→ WORK REQUIRED
Quote exactly, and only, the lines of the material below from the line with "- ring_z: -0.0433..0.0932" through the line with "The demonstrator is".
─── SUPPLIED MATERIAL ───
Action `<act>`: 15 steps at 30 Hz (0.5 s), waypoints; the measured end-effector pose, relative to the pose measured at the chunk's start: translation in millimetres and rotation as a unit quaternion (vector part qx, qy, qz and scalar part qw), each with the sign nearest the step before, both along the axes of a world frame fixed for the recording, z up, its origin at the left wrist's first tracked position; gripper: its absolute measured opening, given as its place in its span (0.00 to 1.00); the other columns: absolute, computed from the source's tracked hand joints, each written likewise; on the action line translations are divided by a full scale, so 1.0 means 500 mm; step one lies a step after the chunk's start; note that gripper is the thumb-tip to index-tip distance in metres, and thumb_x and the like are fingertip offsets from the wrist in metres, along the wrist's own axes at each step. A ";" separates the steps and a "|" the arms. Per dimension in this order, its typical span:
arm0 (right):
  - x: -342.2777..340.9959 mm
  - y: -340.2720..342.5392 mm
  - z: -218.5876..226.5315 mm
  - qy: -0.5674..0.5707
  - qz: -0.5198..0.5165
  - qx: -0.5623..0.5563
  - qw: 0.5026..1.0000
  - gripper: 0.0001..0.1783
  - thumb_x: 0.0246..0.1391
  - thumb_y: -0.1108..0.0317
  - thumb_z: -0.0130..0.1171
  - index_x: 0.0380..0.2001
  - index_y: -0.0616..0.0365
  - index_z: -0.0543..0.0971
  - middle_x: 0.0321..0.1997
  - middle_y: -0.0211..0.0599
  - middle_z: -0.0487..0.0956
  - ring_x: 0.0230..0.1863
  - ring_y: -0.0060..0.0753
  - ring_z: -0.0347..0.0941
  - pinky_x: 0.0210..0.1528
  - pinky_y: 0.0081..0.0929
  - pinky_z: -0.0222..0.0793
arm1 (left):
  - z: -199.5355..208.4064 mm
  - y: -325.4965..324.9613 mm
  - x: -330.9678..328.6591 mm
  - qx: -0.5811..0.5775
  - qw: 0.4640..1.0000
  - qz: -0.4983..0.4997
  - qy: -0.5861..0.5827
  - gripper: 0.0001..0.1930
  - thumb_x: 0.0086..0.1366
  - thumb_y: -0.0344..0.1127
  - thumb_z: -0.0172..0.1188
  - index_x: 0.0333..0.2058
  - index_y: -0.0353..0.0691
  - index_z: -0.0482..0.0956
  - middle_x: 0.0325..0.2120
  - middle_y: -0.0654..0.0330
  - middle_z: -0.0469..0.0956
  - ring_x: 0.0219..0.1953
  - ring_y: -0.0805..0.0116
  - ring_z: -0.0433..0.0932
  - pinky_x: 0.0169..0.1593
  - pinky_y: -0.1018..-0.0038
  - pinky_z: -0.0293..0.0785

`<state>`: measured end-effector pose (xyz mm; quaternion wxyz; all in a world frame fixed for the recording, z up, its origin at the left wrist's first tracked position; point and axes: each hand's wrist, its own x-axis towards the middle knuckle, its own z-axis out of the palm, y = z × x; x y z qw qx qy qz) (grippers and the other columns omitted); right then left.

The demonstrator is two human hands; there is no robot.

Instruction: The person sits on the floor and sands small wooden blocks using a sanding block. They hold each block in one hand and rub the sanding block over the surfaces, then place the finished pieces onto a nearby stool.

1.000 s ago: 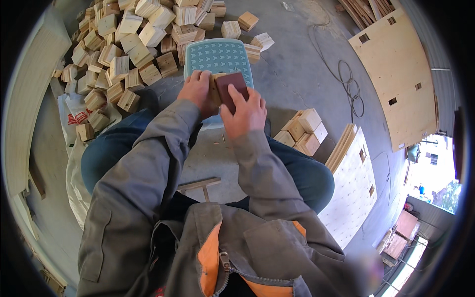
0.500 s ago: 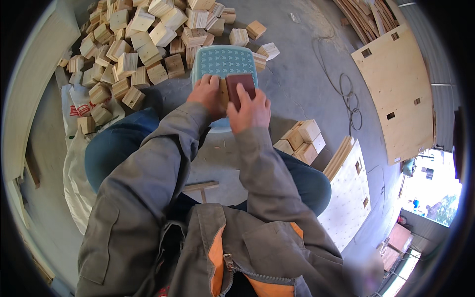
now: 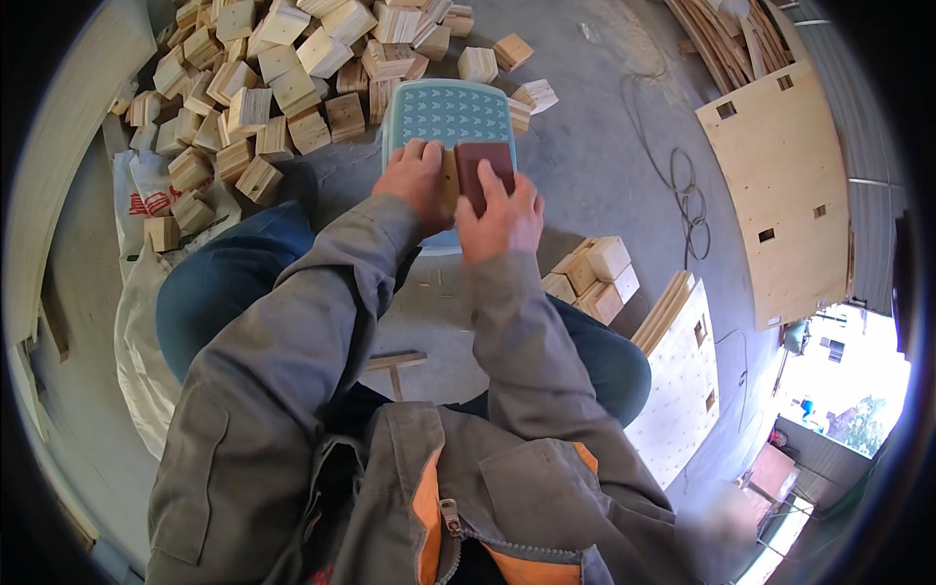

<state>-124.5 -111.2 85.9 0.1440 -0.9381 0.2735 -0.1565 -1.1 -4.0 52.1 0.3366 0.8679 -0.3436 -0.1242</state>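
Observation:
A pale blue plastic stool (image 3: 454,105) with a raised pattern stands in front of me. My left hand (image 3: 417,187) is closed round a wooden block (image 3: 449,177) over the stool's top; only a narrow strip of that block shows. Against its right side lies a reddish-brown sanding block (image 3: 478,156), flat and rectangular. Fingers of my right hand (image 3: 504,220) press on the sanding block's face and grip its edge. The lower part of both pieces is hidden by my hands.
A large heap of wooden blocks (image 3: 297,88) lies beyond and left of the stool. Several stacked blocks (image 3: 595,276) sit right of it, near leaning plywood panels (image 3: 678,375). A white sack (image 3: 146,322) lies by my left knee. Loose cable (image 3: 690,210) trails over the floor.
The view has shifted slightly. My right hand and the sanding block have moved a little to the right against the wooden block. My left hand keeps its hold.

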 end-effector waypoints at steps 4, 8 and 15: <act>0.135 -0.059 0.019 0.055 -0.023 0.060 0.996 0.33 0.55 0.53 0.71 0.66 0.40 0.83 0.66 0.52 0.76 0.68 0.59 0.70 0.68 0.55 0.70 | 0.009 -0.004 0.005 0.019 1.000 0.001 0.025 0.43 0.45 0.35 0.77 0.62 0.38 0.70 0.60 0.43 0.73 0.63 0.36 0.73 0.66 0.53 0.75; 0.175 -0.132 0.003 0.084 -0.019 0.202 0.976 0.35 0.54 0.53 0.70 0.67 0.42 0.82 0.64 0.52 0.78 0.68 0.57 0.71 0.71 0.52 0.69 | 0.019 -0.013 0.001 0.021 0.999 0.003 0.031 0.44 0.43 0.33 0.77 0.62 0.39 0.70 0.59 0.44 0.73 0.63 0.37 0.73 0.66 0.54 0.75; -0.013 -0.048 -0.028 -0.044 0.035 0.166 0.985 0.37 0.54 0.54 0.73 0.67 0.51 0.82 0.63 0.60 0.76 0.65 0.64 0.72 0.69 0.53 0.69 | 0.021 -0.002 0.005 0.023 1.000 0.001 0.014 0.48 0.41 0.37 0.80 0.63 0.37 0.69 0.60 0.44 0.72 0.63 0.37 0.73 0.67 0.54 0.74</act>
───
→ SOLUTION TO THE PROBLEM
  - ring_z: -0.0433..0.0932
  - pinky_x: 0.0169..0.1593
  - pinky_y: -0.1018..-0.0038
  - pinky_z: -0.0293..0.0785

`<state>`: measured end-effector pose (xyz mm; quaternion wxyz; all in a world frame fixed for the recording, z up, its origin at the left wrist's first tracked position; point and axes: each hand's wrist, its own x-axis towards the middle knuckle, its own z-axis out of the palm, y = z × x; x y z qw qx qy qz) (grippers and the other columns omitted); right then left.

The demonstrator is two human hands; there is no robot.

What the exercise required is now done.